Later it was the "human aspect" of Beethoven's music, the search for "answers to the big questions", that touched the pianist.


And despite Beethoven's image as a serious and often grumpy character, Andsnes has found the piano concertos to be "full of happiness" and surprises.


There was an optimism on display, which carried into more melodramatic episodes, such as in the first movement of the third concerto in C minor. And an immense energy was shared between the pianist and the orchestra, who between them brought the movement to a roaring end.


Andsnes gave himself all the time in the world going into the second movement, which opens with a spacious piano solo. And he had plenty left in the tank for the show-pony prancings of the ultimate movement, with the Norwegian as ringmaster, bobbing up and down in his seat as he directed the musicians.


Working on the project with the Mahler Chamber Orchestra, Andsnes has performed Beethoven's five piano concertos, and the "Choral Fantasy" for piano, chorus and orchestra, in no fewer than 55 cities, in 22 different countries.

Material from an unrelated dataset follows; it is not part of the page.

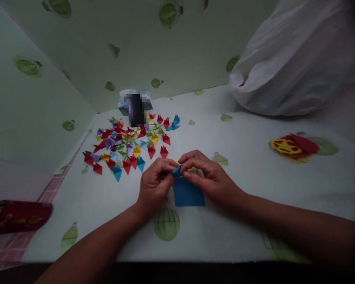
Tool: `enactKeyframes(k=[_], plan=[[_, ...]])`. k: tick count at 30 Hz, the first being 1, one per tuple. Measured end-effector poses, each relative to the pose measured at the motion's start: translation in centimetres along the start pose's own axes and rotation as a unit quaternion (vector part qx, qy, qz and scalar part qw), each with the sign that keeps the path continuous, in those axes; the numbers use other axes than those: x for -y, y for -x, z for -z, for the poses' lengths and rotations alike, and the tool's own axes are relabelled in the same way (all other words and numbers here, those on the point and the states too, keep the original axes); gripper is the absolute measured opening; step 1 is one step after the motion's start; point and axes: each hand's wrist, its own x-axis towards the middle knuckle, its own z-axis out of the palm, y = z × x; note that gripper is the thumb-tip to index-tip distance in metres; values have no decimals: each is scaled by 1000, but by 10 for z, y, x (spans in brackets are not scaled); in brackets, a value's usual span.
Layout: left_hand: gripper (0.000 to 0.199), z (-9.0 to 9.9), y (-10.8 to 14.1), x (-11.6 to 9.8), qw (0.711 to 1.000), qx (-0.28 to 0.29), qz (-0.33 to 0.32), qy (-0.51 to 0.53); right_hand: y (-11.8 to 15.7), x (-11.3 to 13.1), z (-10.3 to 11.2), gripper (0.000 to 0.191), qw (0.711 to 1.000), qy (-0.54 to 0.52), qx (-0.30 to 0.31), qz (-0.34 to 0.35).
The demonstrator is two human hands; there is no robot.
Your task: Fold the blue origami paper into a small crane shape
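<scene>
Between both hands is a small folded piece of blue paper [176, 170], pinched at its two ends. My left hand [156, 182] grips its left side with thumb and forefinger. From the other side, my right hand [206, 173] holds the piece, fingers bent and thumb underneath. Just below the fingers lies a flat square of blue paper [189, 192], with a bit of yellow paper [177, 161] showing behind the hands. To the left spreads a heap of small folded paper pieces [126, 144] in red, blue, yellow, green and purple.
A tissue box [149, 100] stands behind the heap, with a dark blurred object [137, 110] before it. A white plastic bag [284, 79] fills the back right. Red and yellow cut-outs [292, 148] lie at right. A red can-like container [20, 216] is at left.
</scene>
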Motion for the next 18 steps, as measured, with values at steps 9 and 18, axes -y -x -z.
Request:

After such an intensive period working with just a limited number of works, the pianist says he has revisited "millions of little details".

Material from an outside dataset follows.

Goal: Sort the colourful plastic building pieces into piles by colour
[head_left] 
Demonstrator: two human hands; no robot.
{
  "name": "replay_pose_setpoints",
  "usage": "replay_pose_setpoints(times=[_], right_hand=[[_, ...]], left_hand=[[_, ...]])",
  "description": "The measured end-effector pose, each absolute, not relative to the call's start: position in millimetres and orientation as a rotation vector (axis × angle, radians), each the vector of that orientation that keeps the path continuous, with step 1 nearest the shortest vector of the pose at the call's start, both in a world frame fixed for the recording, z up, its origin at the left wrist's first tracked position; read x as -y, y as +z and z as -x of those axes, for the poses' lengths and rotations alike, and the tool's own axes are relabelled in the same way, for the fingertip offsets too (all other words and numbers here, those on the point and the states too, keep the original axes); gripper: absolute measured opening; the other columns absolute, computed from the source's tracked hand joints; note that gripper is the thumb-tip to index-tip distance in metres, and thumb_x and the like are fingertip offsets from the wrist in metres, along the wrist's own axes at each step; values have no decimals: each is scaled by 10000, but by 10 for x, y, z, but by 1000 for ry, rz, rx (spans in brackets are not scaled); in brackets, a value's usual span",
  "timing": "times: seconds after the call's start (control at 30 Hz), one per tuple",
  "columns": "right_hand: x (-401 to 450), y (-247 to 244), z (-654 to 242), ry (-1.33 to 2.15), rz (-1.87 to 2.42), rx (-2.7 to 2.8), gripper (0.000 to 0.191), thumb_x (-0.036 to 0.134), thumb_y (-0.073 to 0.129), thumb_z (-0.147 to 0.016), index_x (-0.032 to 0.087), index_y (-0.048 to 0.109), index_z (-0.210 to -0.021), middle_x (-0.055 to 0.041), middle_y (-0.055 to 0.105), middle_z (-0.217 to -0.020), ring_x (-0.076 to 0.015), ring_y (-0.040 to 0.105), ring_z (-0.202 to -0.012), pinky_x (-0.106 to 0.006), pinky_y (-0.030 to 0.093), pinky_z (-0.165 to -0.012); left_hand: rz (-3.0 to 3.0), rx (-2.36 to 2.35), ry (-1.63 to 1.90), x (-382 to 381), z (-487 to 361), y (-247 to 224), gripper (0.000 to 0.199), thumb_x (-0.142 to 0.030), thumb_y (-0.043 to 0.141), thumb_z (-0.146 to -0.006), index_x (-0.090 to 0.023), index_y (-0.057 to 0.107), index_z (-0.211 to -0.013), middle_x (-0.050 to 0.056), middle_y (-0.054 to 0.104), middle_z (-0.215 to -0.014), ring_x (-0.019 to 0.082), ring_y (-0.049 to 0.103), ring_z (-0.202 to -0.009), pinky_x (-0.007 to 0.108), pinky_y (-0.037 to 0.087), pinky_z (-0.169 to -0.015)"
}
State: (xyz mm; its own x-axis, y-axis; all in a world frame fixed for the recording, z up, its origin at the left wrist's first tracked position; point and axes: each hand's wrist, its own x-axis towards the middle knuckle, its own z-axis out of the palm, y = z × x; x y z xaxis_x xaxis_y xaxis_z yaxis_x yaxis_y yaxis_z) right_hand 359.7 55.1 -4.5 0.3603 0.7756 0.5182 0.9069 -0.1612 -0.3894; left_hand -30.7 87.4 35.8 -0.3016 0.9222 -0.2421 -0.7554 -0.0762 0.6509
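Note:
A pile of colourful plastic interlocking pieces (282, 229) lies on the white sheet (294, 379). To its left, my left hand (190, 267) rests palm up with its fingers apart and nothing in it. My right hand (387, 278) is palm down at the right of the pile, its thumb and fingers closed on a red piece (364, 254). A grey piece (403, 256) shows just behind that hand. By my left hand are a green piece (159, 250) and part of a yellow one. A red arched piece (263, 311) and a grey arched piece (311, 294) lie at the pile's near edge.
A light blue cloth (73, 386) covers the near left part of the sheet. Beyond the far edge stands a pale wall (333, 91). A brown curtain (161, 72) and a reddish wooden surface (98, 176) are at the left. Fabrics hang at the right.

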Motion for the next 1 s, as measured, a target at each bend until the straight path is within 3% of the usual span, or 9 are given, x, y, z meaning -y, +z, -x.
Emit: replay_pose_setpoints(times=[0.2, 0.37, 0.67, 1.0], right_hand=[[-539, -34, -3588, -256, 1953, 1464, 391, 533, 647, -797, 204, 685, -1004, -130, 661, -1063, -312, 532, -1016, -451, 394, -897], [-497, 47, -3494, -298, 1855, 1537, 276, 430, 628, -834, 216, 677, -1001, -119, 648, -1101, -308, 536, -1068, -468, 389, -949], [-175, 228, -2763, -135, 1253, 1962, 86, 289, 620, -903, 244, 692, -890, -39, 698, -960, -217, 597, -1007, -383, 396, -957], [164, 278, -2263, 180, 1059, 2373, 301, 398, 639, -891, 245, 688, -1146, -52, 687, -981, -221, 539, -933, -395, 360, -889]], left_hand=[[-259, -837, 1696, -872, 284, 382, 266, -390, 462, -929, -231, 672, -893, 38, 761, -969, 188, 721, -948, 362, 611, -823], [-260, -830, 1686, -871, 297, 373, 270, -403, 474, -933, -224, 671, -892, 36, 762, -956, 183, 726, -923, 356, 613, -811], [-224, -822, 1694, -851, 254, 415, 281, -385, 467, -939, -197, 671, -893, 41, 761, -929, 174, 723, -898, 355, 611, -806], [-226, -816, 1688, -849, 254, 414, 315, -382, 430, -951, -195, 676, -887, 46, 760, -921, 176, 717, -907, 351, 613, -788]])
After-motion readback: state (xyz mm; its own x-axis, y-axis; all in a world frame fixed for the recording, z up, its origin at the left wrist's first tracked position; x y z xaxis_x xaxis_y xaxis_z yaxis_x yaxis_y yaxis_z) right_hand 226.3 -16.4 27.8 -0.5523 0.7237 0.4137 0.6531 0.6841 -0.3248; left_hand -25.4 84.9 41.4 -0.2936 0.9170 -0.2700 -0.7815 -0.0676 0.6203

"A lot of these details become part of the sub-conscious," he says, until the performance of these elements happens "automatically, in a way where it breathes more naturally."


"And then you are working on other things again, and making the performance more organic. And at the alike time, maybe more surprising."


Playfulness was complemented with punch and vigour in Thursday's Prom 9, which opened with concerto No. 1.


The Mahler Chamber Orchestra's clean sound and tight articulation heard the staccatos of the opening part double back from the back the Royal Albert Hall. The ensemble's phrasing popped with crisp definition, and with Andsnes and his piano tucked closely into the orchestra, transitions into bid solo passages were smooth and unfussy.


Being so near to the musicians is both a necessity and an advantage. Andsnes needs to conduct the orchestra sometimes with a mere elevate of the eyebrows - his hands are busy at the keyboard - and he relies heavily on the trust he has built up with the musicians over the course of the project.


And sitting with the orchestra at near quarters means they can listen each other very clearly and very quickly - enabling the instrumentalists to pick up on the pianist's slightest musical gesture.


Andsnes says concentrating solely on Beethoven was an possibility to "try to understand one language" better.


"It's been really liberating to have this focus," he says. "Beethoven was so great for the piano. That's where so much of his experimentation happened, and where he developed as a composer."


Andsnes admits that at the start of the project he was nervous. The received wisdom is that one can never grow tired of the great composers. But would it really job out that way? Perhaps - after four years - he would never be able to face Beethoven again?


The Proms "is the last destination on my Beethoven journey," he says, "and for sure, I will have a few years break from these concertos now."


"It's been very intense and I'm longing to play other music as well. But I will come back to this and I will love this music for ever."


The project reaches its end at the Proms on Sunday evening with Beethoven's ultimate "Emperor" piano concerto, and it will be a special occasion for the Norwegian pianist.


"I've been thinking about that second for a long time and I'm sure I will feel very emotional. It's been very intense.


"The really difficult object will be to say goodbye to the Mahler Chamber Orchestra," says Andsnes, "because there are deep friendships there now. That will be very difficult. I don't know when I will see them next."


"I was thinking of this as a once in a lifetime project. But one can find other composers one can do big projects with and I've been intrigued by the fact that my personal journey has led me to understand and love this music so much better.


Leif Ove Andsnes performs Beethoven Piano Concertos Nos. 2 and 5 with the Mahler Chamber Orchestra at the BBC Proms on Sunday 26 July.